Architecture The Dead Island
posted by November 14 at 13:41 PMon
This is Bannerman’s Island:
Bannerman’s Island [is] an old, half-flooded and fire-damaged derelict mansion built on a small island in the Hudson River…
…As American Heritage describes it, “this island fortress was once the private arsenal of the world’s largest arms dealer.” And that was Frank “Francis” Bannerman.
Bannerman, we learn, “bought up ninety per cent of all captured guns, ammunition, and other equipment auctioned off after the Spanish-American War. He also bought weapons directly from the Spanish government before it evacuated Cuba. These purchases vastly exceeded the firm’s capacity at its store in Manhattan and filled three huge Brooklyn warehouses with munitions, including thirty million cartridges.”
…Bannerman died a week after the end of World War I – and the island had sunk into a state of “monumental decay” by the 1960s.

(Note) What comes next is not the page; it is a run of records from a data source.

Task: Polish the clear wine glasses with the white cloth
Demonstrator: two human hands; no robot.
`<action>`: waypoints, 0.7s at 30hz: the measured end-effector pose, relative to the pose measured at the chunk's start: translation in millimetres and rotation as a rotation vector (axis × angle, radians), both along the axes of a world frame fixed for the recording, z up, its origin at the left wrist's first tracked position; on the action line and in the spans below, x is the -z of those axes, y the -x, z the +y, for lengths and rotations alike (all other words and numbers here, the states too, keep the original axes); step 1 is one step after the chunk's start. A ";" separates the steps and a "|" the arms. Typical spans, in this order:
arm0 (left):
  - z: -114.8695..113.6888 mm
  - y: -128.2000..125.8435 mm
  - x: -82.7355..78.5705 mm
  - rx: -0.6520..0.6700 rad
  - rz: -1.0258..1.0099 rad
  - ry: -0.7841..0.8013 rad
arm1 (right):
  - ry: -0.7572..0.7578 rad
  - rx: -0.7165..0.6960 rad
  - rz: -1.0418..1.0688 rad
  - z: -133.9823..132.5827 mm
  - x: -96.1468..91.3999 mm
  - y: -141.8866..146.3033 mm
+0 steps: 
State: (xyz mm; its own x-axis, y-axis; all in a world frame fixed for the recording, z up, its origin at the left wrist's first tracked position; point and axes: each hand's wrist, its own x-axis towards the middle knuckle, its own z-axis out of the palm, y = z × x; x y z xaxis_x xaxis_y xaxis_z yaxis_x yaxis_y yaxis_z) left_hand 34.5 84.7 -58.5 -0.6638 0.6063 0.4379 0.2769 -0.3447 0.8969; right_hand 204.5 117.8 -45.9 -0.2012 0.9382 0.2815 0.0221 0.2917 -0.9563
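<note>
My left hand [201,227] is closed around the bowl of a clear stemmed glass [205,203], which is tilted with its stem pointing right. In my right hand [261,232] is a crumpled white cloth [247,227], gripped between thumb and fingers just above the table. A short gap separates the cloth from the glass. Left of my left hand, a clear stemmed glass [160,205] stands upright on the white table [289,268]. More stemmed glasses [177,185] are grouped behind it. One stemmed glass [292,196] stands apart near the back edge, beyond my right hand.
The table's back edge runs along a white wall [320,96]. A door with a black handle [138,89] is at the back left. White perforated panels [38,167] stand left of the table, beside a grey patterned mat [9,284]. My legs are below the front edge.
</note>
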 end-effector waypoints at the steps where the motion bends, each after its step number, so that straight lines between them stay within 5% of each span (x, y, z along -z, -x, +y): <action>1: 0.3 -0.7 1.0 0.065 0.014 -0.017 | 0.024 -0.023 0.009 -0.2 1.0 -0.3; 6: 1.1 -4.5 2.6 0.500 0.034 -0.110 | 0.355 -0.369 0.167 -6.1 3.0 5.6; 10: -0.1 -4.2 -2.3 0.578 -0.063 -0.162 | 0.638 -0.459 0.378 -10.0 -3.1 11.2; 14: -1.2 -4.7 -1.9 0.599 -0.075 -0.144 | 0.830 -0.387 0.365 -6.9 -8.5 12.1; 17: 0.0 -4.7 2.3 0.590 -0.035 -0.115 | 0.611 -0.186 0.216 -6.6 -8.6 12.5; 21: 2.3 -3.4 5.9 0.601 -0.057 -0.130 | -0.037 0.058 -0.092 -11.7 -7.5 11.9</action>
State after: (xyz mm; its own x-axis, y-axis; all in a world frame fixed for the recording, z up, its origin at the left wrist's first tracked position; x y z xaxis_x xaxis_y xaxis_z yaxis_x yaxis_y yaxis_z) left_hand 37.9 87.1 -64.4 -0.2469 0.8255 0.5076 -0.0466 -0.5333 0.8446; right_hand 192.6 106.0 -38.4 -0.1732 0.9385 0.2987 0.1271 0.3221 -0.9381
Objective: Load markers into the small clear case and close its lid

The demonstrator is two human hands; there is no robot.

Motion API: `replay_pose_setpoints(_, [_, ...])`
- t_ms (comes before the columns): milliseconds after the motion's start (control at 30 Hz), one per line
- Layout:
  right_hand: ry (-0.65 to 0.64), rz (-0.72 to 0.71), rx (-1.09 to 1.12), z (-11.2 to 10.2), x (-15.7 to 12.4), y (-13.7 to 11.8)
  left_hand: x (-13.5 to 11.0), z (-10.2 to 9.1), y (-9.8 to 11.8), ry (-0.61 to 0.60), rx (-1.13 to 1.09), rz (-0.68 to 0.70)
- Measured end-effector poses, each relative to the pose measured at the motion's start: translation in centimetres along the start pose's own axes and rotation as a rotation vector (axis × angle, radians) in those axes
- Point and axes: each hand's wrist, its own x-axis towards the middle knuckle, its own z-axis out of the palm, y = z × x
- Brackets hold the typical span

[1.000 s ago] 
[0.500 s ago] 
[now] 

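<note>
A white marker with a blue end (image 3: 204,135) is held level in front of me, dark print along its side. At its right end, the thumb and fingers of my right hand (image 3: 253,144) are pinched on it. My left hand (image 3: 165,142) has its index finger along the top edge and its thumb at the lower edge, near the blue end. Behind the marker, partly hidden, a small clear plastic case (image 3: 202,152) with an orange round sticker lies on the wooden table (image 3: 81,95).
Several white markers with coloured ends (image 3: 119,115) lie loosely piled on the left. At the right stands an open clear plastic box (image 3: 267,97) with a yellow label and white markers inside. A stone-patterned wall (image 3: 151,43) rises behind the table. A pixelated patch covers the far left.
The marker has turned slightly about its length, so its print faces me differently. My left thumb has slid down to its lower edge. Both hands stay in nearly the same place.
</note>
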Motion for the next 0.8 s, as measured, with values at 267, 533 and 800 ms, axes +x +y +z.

It was then gutted by arsonists.
In the 18th century, there was an understanding that might seem strange to us in the 21st century. A new building was not only judged for its existing beauty or elegance but also for how it would decay. Factored into the life of a building was its death, its form of decay, its method or way of falling apart. A building that looked good could be considered bad because it would look bad when it became a ruin. The Greeks, according to this view of things, were great architects because they made great ruins.
With the mansion and other structures on Bannerman’s Island, we come to another understanding: a building that is born bad might become great when it is dead. The ruins on the Island are simply beautiful.